The public could have a much clearer picture of money in politics if a bill adding open data features to the state’s electronic campaign finance system is successful. The proposal was advanced Monday the Senate Rules Committee.
The bill (HB 105), would require candidates to go online to submit information about their fundraising and spending. It would also make it easier for the public to verify information in campaign finance reports by adding cross-referencing features to the state’s electronic campaign finance reporting system.
The measure has already passed the House and it now heads to the Senate Finance Committee. It is sponsored by Rep. Jim Smith, R-Tijeras and Sen. Daniel Ivey-Soto, D-Albuquerque.

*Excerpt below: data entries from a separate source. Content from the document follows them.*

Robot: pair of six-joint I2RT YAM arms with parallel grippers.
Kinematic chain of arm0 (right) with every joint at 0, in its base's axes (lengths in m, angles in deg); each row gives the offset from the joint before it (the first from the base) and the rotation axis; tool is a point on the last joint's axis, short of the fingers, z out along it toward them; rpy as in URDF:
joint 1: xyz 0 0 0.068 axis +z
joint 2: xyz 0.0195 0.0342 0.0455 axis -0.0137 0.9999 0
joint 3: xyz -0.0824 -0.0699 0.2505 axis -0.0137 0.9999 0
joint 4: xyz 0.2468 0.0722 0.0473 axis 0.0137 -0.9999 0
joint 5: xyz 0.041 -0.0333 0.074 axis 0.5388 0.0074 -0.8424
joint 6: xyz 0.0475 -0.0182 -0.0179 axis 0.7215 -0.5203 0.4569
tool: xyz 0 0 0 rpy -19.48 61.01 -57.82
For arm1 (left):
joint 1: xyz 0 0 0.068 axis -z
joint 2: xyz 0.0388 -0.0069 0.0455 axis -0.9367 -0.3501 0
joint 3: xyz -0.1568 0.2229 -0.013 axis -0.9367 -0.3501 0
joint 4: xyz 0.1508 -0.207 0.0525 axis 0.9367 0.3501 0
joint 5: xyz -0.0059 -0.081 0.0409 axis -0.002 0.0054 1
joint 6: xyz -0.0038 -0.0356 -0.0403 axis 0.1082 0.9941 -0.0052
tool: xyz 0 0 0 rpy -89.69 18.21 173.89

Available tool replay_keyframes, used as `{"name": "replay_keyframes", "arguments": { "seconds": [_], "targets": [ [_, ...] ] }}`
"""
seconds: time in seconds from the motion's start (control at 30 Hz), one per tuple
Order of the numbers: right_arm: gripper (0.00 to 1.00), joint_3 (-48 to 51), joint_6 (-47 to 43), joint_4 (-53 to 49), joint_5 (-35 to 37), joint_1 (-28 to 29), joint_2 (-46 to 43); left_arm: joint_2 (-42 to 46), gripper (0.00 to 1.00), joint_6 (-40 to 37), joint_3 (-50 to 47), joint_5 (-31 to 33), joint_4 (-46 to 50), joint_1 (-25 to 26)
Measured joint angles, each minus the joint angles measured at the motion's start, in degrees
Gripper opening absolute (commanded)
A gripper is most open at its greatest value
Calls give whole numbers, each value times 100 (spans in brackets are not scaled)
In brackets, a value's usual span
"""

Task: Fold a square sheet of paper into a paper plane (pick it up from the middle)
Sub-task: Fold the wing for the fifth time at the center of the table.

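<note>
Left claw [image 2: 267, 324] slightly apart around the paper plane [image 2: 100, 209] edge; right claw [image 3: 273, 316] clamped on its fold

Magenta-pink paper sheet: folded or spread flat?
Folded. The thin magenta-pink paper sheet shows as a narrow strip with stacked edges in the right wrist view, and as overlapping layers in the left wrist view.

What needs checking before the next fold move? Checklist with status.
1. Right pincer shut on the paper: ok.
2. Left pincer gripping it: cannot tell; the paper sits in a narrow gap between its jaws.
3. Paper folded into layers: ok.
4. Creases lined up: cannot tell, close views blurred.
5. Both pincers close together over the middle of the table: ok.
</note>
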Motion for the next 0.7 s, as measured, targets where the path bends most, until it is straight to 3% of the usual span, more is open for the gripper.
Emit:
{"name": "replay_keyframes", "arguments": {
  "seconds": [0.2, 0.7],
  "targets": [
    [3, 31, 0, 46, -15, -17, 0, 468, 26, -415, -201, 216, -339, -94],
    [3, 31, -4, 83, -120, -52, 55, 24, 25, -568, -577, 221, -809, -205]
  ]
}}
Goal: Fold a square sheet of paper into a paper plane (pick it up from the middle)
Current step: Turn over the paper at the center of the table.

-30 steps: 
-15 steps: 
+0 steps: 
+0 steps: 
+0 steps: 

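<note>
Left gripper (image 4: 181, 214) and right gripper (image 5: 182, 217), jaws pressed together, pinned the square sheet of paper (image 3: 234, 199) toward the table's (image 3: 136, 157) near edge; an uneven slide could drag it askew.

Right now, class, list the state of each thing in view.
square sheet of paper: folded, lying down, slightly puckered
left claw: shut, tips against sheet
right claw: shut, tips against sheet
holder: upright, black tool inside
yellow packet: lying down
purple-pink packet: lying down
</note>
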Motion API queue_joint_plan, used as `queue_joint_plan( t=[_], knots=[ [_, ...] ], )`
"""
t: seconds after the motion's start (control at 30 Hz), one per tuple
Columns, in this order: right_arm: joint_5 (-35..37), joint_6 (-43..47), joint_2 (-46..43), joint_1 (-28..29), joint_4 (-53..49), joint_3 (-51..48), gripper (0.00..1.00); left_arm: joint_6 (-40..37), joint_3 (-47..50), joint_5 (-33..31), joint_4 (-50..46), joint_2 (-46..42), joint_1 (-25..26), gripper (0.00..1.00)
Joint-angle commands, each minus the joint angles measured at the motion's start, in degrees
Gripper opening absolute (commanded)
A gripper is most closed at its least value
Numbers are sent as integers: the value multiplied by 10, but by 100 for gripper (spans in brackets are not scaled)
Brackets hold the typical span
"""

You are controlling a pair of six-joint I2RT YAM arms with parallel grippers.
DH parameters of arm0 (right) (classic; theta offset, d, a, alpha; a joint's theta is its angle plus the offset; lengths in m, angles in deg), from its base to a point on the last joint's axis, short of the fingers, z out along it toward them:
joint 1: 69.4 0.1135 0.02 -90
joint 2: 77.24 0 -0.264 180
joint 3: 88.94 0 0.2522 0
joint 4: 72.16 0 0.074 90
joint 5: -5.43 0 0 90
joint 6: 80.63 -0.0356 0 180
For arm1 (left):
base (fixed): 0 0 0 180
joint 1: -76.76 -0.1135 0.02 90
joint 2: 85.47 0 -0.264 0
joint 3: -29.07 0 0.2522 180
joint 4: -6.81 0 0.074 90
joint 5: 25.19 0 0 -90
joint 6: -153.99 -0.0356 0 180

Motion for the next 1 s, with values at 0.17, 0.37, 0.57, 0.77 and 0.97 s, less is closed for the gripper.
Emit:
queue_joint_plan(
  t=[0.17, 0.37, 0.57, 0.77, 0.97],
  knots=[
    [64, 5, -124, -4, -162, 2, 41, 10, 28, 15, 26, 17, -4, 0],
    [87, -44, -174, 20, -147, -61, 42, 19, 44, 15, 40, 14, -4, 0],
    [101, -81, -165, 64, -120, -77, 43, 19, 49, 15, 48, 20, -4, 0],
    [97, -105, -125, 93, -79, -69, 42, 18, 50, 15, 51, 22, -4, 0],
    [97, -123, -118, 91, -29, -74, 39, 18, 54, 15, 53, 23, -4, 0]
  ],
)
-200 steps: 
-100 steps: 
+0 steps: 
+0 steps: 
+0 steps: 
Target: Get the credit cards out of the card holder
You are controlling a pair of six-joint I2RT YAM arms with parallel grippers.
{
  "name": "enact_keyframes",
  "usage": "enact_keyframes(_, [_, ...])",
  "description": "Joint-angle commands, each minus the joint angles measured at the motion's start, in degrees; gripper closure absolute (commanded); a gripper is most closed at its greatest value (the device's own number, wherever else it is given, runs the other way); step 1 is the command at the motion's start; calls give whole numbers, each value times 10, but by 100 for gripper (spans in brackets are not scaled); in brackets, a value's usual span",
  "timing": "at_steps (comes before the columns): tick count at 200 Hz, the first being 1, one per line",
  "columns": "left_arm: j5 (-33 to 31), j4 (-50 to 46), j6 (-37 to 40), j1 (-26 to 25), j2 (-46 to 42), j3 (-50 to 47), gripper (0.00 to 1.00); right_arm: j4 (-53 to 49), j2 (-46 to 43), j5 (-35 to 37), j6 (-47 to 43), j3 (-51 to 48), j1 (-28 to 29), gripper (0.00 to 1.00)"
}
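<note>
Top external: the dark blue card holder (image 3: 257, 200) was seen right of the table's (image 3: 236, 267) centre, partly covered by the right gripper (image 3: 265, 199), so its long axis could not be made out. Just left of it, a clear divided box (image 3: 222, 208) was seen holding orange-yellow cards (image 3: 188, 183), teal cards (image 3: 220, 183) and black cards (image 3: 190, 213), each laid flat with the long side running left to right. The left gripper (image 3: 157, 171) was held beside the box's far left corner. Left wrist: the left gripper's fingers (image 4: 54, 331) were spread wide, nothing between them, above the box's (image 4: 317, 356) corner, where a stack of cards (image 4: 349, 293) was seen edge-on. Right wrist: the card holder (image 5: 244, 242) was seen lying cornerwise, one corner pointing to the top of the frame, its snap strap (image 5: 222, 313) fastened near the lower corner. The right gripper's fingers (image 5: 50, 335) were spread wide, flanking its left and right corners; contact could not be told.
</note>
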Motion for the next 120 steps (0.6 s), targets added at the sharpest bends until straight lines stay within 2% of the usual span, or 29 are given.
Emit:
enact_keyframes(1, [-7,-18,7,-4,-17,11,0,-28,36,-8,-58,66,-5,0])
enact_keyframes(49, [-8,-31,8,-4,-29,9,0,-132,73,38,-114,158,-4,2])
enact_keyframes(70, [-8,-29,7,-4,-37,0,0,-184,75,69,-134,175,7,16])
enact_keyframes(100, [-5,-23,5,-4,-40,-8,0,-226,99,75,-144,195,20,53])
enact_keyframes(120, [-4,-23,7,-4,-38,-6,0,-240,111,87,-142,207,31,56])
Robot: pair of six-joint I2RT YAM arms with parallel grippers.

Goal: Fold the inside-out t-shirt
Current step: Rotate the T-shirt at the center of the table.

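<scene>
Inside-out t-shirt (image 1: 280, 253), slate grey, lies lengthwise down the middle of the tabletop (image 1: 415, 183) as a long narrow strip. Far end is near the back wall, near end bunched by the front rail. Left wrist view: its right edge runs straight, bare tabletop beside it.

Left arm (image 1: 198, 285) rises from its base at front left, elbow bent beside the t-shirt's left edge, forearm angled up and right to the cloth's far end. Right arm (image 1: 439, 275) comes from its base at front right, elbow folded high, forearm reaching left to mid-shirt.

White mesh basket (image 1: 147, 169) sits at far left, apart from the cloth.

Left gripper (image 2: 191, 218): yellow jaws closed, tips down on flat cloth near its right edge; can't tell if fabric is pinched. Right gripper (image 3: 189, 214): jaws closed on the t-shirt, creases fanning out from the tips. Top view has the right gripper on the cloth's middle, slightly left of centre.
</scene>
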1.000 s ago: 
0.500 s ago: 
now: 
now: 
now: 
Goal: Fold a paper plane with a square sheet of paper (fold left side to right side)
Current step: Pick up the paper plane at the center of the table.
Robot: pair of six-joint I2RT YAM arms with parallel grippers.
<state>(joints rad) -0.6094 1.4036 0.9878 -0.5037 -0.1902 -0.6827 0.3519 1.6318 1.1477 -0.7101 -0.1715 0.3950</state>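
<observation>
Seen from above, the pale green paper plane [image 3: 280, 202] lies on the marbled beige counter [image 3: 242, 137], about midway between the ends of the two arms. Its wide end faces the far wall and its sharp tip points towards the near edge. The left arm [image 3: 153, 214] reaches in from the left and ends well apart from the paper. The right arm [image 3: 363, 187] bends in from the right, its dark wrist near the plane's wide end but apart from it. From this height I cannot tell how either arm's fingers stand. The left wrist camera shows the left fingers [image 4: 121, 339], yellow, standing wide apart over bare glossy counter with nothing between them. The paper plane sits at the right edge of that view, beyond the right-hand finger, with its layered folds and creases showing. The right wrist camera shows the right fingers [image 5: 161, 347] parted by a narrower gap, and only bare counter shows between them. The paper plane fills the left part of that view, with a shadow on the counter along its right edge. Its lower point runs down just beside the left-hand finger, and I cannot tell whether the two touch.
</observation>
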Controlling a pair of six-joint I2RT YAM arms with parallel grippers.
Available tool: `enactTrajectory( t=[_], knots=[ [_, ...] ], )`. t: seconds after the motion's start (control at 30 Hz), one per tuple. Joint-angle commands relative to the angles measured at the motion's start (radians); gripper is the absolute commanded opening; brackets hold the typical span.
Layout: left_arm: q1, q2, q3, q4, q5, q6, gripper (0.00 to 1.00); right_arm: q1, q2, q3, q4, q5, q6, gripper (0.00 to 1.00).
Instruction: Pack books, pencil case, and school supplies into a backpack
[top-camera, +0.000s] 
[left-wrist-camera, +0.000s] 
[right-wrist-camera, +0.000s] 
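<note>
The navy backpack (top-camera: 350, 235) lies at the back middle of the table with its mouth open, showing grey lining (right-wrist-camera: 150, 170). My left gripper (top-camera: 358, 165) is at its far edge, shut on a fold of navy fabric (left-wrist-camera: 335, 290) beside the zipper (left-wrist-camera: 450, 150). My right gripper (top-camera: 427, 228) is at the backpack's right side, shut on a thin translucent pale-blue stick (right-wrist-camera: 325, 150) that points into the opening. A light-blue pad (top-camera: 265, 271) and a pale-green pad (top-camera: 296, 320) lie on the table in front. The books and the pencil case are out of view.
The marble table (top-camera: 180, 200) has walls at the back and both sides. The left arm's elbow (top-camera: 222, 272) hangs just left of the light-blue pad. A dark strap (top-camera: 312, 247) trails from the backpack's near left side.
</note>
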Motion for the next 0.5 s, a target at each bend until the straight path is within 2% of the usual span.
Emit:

It would also give candidates the ability to correct or dispute information about contributions that is reported by lobbyists or other donors.
Adding open-data features would make the information more accessible to the public and others, Smith told the committee.
The change would make the information “slice-and-diceable” said Kari Fresquez, chief information officer of the Secretary of State’s Office.
Campaign finance data needs to be clean and correct, because “transparency is only as effective as the data we get,” said Heather Ferguson of Common Cause in supporting the bill.
Putting information online without making it thoroughly accessible to the public “creates a veil of transparency,” said Susan Boe, the executive director of the Foundation for Open Government.
Referring to a five-part series on the issue by KOB-TV, Fresquez said the change would make it easier to verify the information so that members of the media don’t have to go through hours and hours of digging through the reports.